Cyber Security Penetration Test Engineer - Military veterans preferred

Entering ManTech’s 50th year, we hold the distinct honor of being named a “Top 100 Global Technology Company” by Thomson Reuters. We have earned this and many other accolades over the years for our dedication to serving the missions of our nation’s most important customers: U.S. Intelligence, Defense and Federal Civilian agencies. All know us as a trusted partner offering best-in-class solutions in cyber, data collection & analytics, enterprise IT, and systems and software engineering tailored to meet their specific requirements.

Become an integral part of a diverse team in the Mission, Cyber and Intelligence Solutions (MCIS) Group. Currently, ManTech is seeking a motivated, mission oriented Cyber Security Penetration Test Engineer in Washington DC area, with strong Customer relationships. At ManTech, you will help protect our national security while working on innovative projects that offer opportunities for advancement.
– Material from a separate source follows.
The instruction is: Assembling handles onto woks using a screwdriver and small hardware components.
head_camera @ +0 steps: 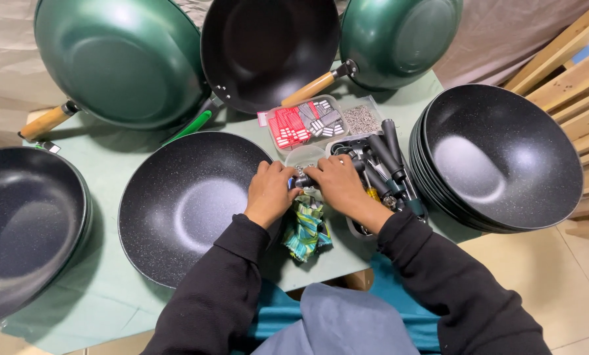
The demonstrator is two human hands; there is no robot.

The FSS Division provides cyber solutions to a wide range of Defense and Intelligence Community customers. This division consists of a team of technical leaders that deliver advanced technical solutions to government organizations. Our customers have high standards, are technically adept, and use our products daily to support their mission of protecting national security. Our contributions to our customer’s success is driving our growth.

Position Description:

Experience in performing Penetration Testing, Security Control Assessments and Red Team activities.
Willingness to travel 25% - 40% of the time with weekends home.
Candidate must be able to obtain Public Trust clearance.
Participates in penetration testing engagements of Federal, State, and commercially owned systems and environments.
Testing includes web application assessments, static code review and analysis, mobile (iOS, Android), wireless assessments, SCADA, and infrastructure assessments.
Develop and document security evaluation test plans and procedures.
Provide technical expertise and guidance in developing and supporting business applications to ensure they are deployed securely.
Responsible for aligning industry best security practices and technology solutions with business strategies.
Maintain knowledge of current security tools and industry best practices: tools, techniques, procedures, tactics, attacks and forensics.
Prioritize and manage tasks as needed, on the status of action items and/or results of activities.
Conduct hands-on security testing, analyze test results, document risk, and recommend countermeasures.
Coordinate with other program elements while conducting security testing.
Assess/calculate risk based on threats, vulnerabilities, and shortfalls uncovered in testing.
Required Skills:

Experience with a wide range of InfoSec tools such as Metasploit, Burp, Nessus, Kali Linux Tool Suite, IDA Pro, OllyDbg/WinDbg, Nmap, John the Ripper, Cain, Nikto, and packet analysis tools (Wireshark/TCPDump) (preferred).
Experience with scripting/programming languages such as .Net, PowerShell, Python, Java, Ruby, or Perl.
Extensive knowledge of operating systems (Linux, Windows, iOS, Android, Unix variants), network intrusion detection architectures, operating system vulnerabilities and web application security methods (preferred).
Familiarity with the OWASP testing methodology.
The ideal candidate MUST have a strong understanding of the following technologies and their security vulnerabilities:

Web Applications and Technologies: advanced understanding of application programming languages, application servers, Web services, and Web browsers. Candidate should also understand the vulnerabilities related to these technologies, as well as security best practices when using them. Candidate should also be able to use automated assessment tools coupled with manual testing techniques to assess these applications.
Networking Technologies: advanced proficiency with various networking skills and technologies, including (but not limited to) Cisco hardware and IOS, firewalls, IDS and IPSs, packet analysis, and high level network architecture fundamentals.
Enterprise Solutions, Storage and Databases: understanding of relational databases, database management systems, enterprise storage solutions, and security concerns specific to these technologies.
Virtualization technologies: advanced experience with VMware products, Microsoft virtualization technologies and/or similar technologies.


Applicants selected will be subject to a government security investigation and must meet eligibility.